Eliette Abécassis, romancière
Louis IX rendant la justice sous son chêne [Leemage - Bianchetti]

Dans son polar érudit, Eliette Abécassis explore donc la face la plus obscure du règne de Louis IX, son antijudaïsme.

Le livre commence par le corps d'un bébé égorgé déposé devant l'Ecole talmudique de Paris. Le narrateur, un jeune homme qui étudie la Torah et le Talmud, se retrouve au coeur d'un complot meurtrier qui met en danger la survie de la communauté juive, accusée de meurtres rituels.

Retour de l'obscurantisme

Conscient du danger qui le menace, le narrateur mènera une contre-enquête selon les principes de la pensée talmudique. "C'est-à-dire avec plusieurs résolutions et plusieurs points de vue, très loin de la culture dogmatique de l'époque", dit Eliette Abécassis qui ne peut s'empêcher de voir en ce début de XXIe siècle un retour à l'obscurantisme et un regain d'antisémitisme.

Best-seller historico-théologique

Cette fresque où se mêlent l'amour et la haine, la passion et la dévotion, la fidélité et la trahison, s'inscrit dans la lignée de son premier roman "Qumran", enquête minutieuse et ample autour des Manuscrits de la Mer morte.
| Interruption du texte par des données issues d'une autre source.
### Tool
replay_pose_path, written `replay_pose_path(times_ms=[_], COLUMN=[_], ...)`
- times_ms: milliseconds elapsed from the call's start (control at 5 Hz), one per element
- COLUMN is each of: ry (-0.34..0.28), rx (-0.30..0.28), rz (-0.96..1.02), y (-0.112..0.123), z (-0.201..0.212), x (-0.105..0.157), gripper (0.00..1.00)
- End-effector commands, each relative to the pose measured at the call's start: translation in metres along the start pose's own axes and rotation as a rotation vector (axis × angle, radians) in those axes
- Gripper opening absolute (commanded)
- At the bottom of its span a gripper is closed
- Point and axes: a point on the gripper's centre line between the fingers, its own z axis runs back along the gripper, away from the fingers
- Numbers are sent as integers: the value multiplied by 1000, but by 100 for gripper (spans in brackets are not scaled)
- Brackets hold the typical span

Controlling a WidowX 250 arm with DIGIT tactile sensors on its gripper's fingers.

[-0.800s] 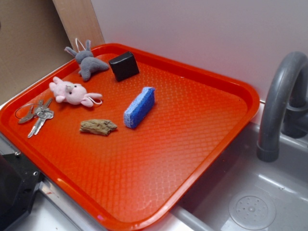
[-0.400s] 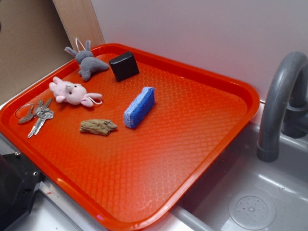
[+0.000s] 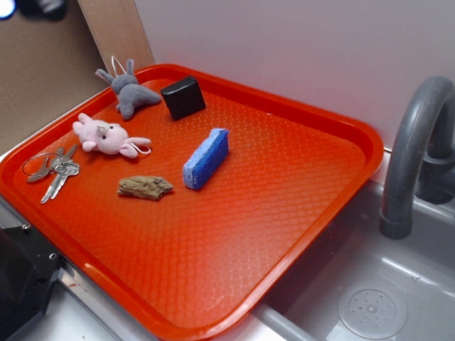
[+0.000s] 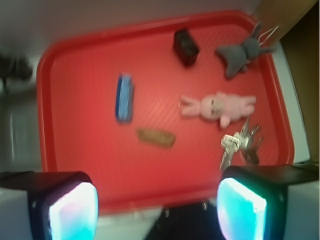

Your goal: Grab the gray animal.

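While its 2 fingers stand wide apart with nothing between them, the gripper [image 4: 157, 207] hangs high over the orange tray's [image 3: 298, 234] near edge. Far off in a back corner lies the gray animal [image 4: 241, 54], beside a black box [image 4: 186, 46] and beyond the pink plush [image 4: 217, 106].

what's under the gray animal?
The gray animal lies on the orange tray in its far corner, ears over the rim. The tray surface directly beneath it is covered, so anything there can't be seen.

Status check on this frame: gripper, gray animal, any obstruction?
Gripper open, high above tray. Gray animal untouched at tray's corner. Black box close beside it.
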Motion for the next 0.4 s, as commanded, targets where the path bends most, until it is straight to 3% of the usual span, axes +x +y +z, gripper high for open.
replay_pose_path(times_ms=[0,200], ry=[-147,-170], rx=[118,191], rz=[305,381], y=[66,83], z=[-16,-37], x=[61,73], gripper=[100,100])
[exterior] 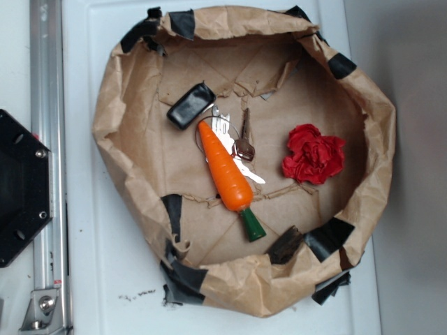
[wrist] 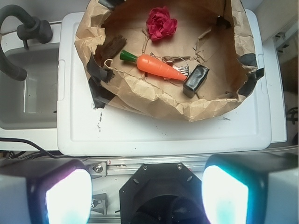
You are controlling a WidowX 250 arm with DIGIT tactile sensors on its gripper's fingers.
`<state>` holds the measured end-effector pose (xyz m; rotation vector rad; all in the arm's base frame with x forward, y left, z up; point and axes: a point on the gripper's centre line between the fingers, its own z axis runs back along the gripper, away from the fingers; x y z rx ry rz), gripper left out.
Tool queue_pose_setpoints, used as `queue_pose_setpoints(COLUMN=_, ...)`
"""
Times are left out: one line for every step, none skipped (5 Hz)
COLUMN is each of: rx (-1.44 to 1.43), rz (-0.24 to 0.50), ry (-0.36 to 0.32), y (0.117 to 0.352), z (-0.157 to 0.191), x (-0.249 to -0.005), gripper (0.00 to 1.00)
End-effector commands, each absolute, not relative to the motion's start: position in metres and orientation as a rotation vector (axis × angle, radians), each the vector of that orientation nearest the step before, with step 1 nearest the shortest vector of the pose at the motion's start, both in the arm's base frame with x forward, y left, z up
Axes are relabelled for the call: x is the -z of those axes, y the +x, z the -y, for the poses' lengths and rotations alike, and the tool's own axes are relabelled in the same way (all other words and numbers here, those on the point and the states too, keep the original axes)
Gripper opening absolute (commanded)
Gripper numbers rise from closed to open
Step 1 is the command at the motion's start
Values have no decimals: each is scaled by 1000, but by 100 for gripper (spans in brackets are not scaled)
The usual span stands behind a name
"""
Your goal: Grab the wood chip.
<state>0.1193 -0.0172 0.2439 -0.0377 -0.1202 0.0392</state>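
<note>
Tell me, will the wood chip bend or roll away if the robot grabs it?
Probably neither. The wood chip looks like a stiff, rough, blocky chunk, so it should stay put. It seems small and likely light. It rests against the paper wall, which may crowd the tool.

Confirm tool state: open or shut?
Open. In the wrist view the tool shows its two fingers wide apart with nothing between them, far from the wood chip.

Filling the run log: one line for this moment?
gripper: open, far from bin | wood chip: untouched, by bin wall, near carrot tip | grasp: not begun
</note>
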Motion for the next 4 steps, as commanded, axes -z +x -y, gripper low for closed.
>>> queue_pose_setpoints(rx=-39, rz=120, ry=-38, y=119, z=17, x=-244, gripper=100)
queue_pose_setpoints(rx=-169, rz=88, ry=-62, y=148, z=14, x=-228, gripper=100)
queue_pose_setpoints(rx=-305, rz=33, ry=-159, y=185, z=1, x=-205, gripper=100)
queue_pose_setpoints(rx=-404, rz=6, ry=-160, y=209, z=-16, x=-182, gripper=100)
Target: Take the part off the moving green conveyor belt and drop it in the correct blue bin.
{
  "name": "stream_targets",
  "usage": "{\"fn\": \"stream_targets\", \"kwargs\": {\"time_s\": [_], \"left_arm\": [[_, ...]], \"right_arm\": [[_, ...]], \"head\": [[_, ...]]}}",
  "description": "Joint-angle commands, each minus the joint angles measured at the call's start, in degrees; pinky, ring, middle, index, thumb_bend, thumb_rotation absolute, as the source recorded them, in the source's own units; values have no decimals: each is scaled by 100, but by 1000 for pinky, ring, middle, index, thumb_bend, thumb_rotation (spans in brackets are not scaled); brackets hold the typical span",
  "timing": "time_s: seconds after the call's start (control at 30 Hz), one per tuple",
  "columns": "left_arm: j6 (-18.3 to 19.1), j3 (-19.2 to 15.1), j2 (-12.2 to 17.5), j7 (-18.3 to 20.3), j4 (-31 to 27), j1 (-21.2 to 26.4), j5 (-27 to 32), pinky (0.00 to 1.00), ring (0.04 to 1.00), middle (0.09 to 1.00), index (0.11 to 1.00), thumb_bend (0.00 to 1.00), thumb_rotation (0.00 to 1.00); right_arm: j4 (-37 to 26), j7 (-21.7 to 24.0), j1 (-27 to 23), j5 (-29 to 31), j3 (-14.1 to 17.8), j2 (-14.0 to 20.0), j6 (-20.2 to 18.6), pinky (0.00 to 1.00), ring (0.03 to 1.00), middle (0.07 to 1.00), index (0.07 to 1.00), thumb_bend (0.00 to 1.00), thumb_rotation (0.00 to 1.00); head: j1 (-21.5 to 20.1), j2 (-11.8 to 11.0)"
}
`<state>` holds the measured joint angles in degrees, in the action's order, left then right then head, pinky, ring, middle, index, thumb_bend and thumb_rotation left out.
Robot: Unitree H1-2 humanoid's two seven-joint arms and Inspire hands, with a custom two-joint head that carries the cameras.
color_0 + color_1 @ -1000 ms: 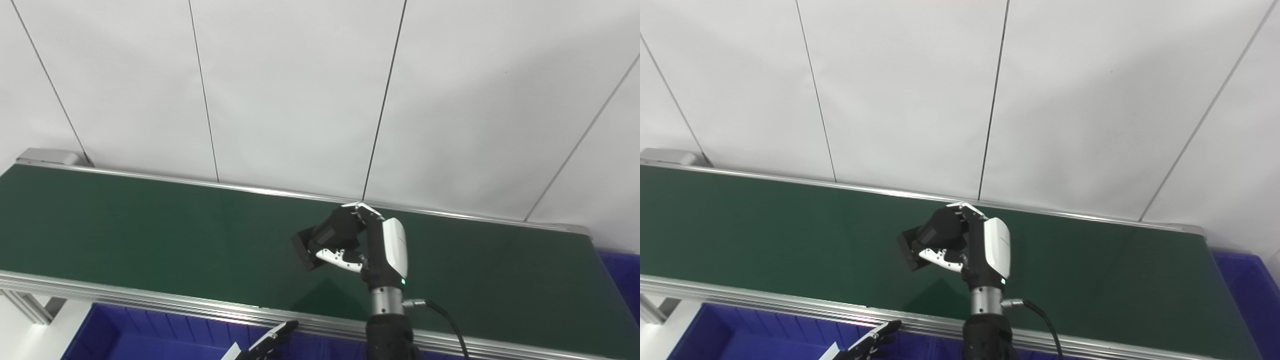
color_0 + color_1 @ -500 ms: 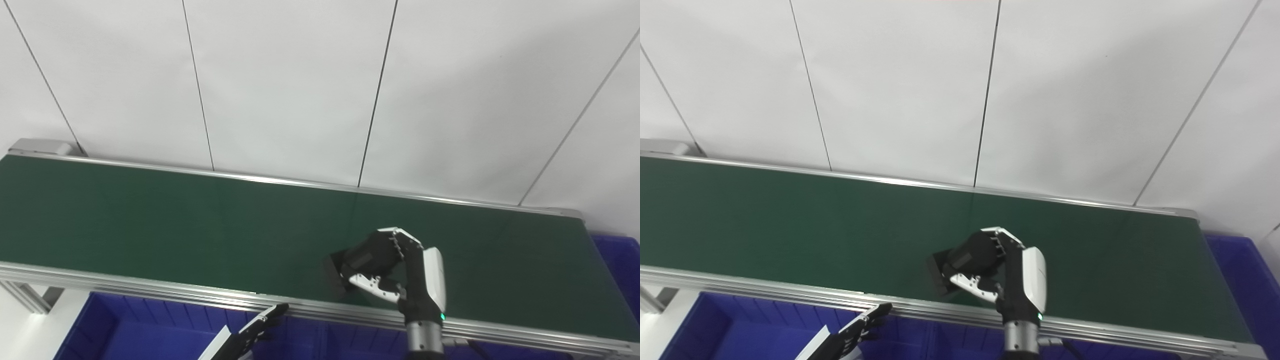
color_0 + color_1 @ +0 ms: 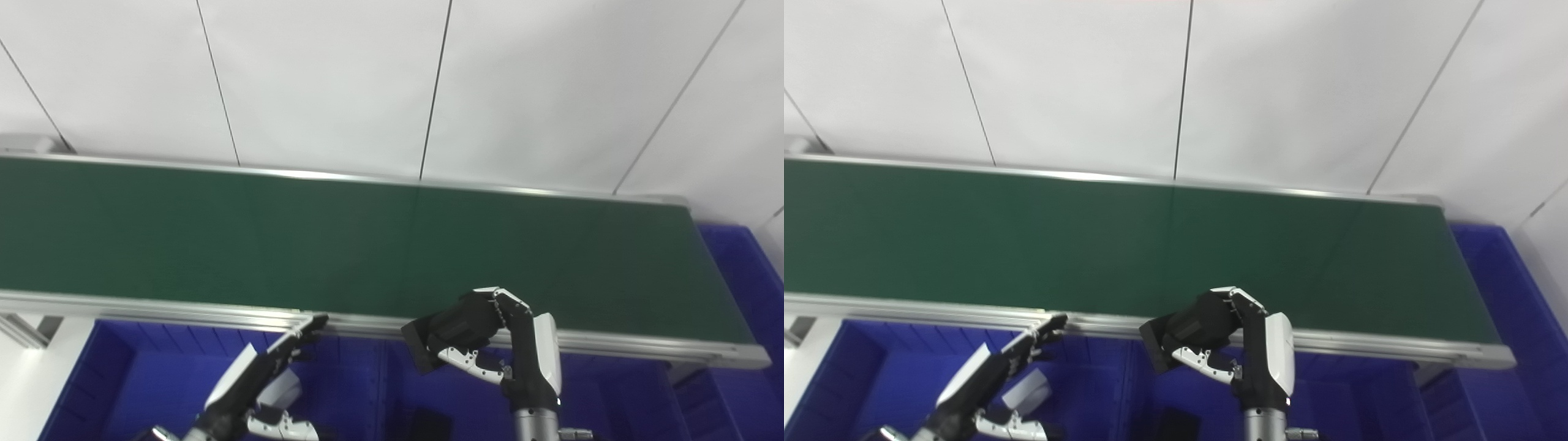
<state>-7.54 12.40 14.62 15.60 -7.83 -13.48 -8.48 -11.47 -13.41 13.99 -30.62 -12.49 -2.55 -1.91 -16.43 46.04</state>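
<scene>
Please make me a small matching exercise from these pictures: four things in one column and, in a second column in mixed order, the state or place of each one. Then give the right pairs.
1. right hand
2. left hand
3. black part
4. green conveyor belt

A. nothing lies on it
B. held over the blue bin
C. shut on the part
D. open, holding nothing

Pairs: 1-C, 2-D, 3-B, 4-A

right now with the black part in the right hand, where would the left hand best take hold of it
Probably by the free lower-left end of the black part, coming from the left hand's side. That flat, blocky corner sticks out past the right hand, whose fingers wrap the other end, over the blue bin.
</scene>
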Motion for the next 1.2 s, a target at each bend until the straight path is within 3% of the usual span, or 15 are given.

Son livre, refusé par tous éditeurs avant que Ramsey l'accepte, est devenu un best-seller traduit en dix-huit langues. C'était en 1996, Eliette Abécassis avait 27 ans.

Pourquoi "Qumran" a d'abord été refusé? C'était l'époque de l'autofiction triomphante et dix ans avant le "Da Vinci Code" qui a popularisé le genre.

Eliette Abécassis, romancière

La romancière et essayiste croit beaucoup à la structure du polar pour ouvrir le lecteur à des horizons nouveaux, ce que Umberto Eco, auteur du "Nom de la Rose", appelait la "narrativité de la connaissance". Car dans un polar, il y a un mystère à résoudre et un meurtrier à découvrir: le lecteur est donc actif et se laissera plus facilement entraîner dans des univers qu'il ne connaît pas. "Si par ce livre, je réussis à le sensibiliser au raisonnement talmudique, j'aurai relevé le défi!".